Please return all lines in the listing holding the word "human".
[Records for the exercise]
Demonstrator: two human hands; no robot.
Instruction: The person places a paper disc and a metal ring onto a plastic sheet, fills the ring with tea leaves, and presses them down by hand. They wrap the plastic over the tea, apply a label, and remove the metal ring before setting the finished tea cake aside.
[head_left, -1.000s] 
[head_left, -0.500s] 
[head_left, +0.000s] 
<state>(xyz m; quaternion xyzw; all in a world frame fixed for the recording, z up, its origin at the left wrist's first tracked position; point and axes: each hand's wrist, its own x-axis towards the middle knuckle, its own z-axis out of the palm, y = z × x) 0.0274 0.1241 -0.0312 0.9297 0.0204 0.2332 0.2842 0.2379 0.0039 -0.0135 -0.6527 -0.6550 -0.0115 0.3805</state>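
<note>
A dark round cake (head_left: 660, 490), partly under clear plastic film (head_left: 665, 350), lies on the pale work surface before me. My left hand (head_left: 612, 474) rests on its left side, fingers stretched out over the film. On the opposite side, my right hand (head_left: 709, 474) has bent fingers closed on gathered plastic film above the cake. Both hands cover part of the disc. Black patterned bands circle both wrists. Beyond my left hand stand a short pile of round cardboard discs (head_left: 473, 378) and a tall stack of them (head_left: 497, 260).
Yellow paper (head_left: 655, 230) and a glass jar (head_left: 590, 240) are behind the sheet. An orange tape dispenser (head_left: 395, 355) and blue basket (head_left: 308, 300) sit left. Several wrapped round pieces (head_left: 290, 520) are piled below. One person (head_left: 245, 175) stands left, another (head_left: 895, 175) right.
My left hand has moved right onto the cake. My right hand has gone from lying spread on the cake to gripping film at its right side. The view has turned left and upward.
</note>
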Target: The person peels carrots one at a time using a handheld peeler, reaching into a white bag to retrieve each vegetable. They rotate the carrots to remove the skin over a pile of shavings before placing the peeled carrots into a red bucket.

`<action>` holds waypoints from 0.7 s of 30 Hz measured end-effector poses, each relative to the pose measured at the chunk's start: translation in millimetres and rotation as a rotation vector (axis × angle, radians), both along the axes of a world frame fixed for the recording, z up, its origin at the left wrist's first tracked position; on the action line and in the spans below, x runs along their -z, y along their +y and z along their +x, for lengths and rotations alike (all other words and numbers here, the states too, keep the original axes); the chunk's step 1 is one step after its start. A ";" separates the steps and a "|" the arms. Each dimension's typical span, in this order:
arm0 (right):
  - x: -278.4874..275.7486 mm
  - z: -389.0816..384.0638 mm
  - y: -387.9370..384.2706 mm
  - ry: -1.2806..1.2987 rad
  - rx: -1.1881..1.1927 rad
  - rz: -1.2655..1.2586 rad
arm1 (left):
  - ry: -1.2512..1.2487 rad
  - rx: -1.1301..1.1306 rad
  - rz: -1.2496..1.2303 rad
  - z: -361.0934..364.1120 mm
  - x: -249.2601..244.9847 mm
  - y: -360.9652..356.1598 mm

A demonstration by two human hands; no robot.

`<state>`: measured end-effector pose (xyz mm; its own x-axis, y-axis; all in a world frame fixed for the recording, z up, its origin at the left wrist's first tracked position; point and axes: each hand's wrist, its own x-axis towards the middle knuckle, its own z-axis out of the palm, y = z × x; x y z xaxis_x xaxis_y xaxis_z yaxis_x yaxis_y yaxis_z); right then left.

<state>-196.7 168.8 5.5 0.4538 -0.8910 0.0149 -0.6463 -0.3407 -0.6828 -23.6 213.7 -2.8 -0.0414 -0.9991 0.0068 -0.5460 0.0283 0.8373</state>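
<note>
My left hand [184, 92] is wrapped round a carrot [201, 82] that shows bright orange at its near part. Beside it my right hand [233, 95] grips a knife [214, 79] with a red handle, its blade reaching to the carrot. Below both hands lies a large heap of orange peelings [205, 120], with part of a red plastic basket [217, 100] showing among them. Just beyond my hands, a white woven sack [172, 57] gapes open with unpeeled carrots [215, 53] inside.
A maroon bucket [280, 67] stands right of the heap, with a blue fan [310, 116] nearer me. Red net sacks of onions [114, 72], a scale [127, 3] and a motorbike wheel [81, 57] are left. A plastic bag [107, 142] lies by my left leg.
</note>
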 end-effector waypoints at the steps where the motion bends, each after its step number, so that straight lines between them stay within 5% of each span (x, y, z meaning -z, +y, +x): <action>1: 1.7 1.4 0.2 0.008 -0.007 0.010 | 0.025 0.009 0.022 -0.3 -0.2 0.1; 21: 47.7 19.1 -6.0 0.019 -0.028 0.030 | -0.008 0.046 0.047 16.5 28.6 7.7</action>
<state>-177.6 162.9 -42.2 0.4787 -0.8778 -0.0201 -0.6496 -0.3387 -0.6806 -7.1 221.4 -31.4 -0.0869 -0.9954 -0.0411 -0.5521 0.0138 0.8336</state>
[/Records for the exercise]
| Answer section |
Demonstrator: two human hands; no robot.
A demonstration by two human hands; no robot.

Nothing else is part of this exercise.